How to Extract Line Items from UK Builders' Merchant Invoices

Extract line items from Travis Perkins, Jewson, Howdens, Selco, and MKM invoices into Excel or CSV for bookkeeping, VAT checks, and job costing.

Published
Updated
Reading Time
9 min
Topics:
Industry GuidesConstructionUKExceljob costingbuilders merchants

To extract line items from builders merchant invoice files from Travis Perkins, Jewson, Howdens, Selco, or MKM, the useful output is one row per product line, with the invoice-level fields repeated on every row: supplier, invoice number, invoice date, account reference, VAT treatment, and invoice totals. For UK trade suppliers, the export that saves the most work is an Excel or CSV file that keeps SKUs, quantities, unit prices, line totals, and delivery or order references intact, because those are the fields bookkeepers need for VAT checks, job costing, and spend analysis.

That is why a Travis Perkins invoice to spreadsheet workflow or a Jewson invoice PDF to Excel workflow usually falls apart when it only captures header totals. A builder or construction bookkeeper does not just need proof that an invoice existed. They need to see what was bought, how much was bought, what VAT treatment applied, and which branch, delivery note, or account reference ties the purchase back to a supplier account or project.

This article stays focused on that extraction problem.
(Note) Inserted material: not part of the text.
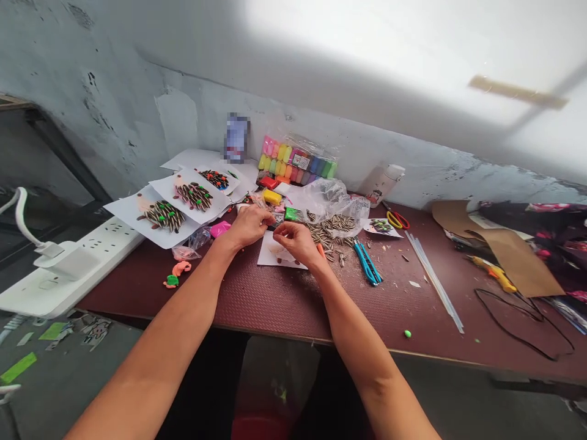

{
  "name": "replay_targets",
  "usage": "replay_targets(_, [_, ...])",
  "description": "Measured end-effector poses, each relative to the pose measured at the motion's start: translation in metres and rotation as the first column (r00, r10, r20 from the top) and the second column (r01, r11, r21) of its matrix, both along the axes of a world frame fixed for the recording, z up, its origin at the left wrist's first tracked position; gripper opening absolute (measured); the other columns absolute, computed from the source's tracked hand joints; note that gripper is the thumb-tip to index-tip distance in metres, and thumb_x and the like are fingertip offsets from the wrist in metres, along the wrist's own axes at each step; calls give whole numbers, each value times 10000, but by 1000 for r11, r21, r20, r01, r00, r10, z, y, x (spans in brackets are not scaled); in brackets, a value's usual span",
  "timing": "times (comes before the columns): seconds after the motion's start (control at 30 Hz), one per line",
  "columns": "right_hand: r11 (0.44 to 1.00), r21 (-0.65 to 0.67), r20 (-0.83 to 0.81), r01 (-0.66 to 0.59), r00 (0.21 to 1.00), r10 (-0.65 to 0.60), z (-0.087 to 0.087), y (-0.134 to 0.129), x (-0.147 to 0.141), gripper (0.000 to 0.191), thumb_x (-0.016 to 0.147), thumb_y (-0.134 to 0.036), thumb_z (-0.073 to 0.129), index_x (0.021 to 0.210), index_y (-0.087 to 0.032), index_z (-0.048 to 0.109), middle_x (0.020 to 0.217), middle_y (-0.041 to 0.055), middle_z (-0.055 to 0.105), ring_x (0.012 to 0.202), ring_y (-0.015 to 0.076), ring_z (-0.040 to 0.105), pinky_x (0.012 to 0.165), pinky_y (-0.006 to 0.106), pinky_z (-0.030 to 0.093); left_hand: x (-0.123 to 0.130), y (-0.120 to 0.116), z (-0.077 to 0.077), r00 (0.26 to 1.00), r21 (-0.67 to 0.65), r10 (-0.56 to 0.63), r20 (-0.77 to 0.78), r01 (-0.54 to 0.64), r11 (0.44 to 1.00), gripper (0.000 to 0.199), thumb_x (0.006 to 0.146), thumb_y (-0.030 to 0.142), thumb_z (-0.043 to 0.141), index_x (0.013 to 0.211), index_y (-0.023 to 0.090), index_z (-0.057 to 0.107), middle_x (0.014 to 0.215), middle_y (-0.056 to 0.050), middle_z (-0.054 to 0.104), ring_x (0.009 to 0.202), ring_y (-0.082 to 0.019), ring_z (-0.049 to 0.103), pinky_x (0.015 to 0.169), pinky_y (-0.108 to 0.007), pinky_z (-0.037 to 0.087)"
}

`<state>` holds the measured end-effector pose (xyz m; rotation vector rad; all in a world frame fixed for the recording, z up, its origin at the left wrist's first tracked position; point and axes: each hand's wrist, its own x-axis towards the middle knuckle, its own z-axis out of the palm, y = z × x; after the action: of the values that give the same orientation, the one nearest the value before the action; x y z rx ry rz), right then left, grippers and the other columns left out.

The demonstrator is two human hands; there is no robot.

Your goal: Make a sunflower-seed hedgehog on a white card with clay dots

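Far left, a white power strip lies along the table's edge with a white charger plugged in, and here comes the maroon table, its speckled, scuffed top littered with shavings! Next along, white paper cards overlap in a loose fan, each carrying a hedgehog built from striped sunflower seeds pressed into brown clay. Just in front sit soft orange and green clay scraps and a pink clay lump beside a crumpled plastic bag.

Now the action: the left hand curls inward, and the right hand comes in close, fingers pinched, with a small dark piece held between them, too small to make out clearly. They hover over a white card on the table.

Behind them, a bag of clay blocks in bright rainbow colours leans by the wall, and loose seeds spill from clear plastic. To the right, two blue craft knives, red-and-yellow scissors, long clear glue sticks, then a yellow glue gun against torn brown cardboard
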<state>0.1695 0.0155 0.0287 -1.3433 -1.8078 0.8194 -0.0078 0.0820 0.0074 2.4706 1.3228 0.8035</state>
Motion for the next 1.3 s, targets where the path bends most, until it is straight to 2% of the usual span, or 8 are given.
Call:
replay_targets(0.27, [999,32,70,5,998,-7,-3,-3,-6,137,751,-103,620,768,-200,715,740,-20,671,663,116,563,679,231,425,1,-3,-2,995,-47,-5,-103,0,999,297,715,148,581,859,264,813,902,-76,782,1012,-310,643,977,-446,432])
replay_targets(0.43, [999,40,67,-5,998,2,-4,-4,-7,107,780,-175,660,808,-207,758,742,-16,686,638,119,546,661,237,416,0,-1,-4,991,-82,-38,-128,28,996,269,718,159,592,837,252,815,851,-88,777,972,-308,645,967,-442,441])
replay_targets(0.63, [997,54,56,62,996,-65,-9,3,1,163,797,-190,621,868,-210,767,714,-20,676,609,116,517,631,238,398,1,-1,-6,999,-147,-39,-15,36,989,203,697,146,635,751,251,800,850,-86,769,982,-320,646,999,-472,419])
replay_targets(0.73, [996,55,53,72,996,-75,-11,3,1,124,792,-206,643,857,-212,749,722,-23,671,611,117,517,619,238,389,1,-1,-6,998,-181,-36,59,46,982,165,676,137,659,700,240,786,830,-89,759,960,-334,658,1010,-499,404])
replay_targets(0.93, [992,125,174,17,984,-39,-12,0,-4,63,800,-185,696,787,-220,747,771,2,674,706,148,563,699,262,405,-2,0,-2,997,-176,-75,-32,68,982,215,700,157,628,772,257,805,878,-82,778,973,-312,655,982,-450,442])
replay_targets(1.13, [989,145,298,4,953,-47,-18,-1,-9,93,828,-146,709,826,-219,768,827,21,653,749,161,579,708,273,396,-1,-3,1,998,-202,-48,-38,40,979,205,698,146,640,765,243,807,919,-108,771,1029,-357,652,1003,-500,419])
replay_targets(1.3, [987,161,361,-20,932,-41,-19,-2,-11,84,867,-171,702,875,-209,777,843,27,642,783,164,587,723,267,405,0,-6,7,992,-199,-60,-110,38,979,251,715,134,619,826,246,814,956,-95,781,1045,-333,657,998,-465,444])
It is about turning recurring builders' merchant purchase invoices into structured rows that are ready for bookkeeping, project-cost tracking, and accounting prep. It is not a guide to logging into merchant portals to download PDFs, and it is not about subcontractor CIS sales invoices, which follow a different documentation workflow.

The fields that repeat across Travis Perkins, Jewson, Howdens, Selco, and MKM invoices

Across the main UK builders' merchants, the page design changes but the bookkeeping structure barely does. A usable extraction has to keep the invoice-level identifiers, including supplier name, invoice number, invoice date, delivery date where shown, customer or account reference, branch or depot, order or delivery reference, subtotal, VAT amount, and grand total. If those fields are missing, the line items lose their audit value even when the product descriptions are technically present.

The line-item rows need their own discipline. A Howdens invoice line items extract is only useful if it keeps the product code or SKU, description, quantity, unit price, line total, and any line-level VAT treatment that appears on the document. The same rule applies to Travis Perkins timber lines, Jewson civils materials, Selco sundries, or MKM plumbing and heating supplies. Merchant layouts vary, but they all carry enough repeated structure to support a repeatable extraction approach.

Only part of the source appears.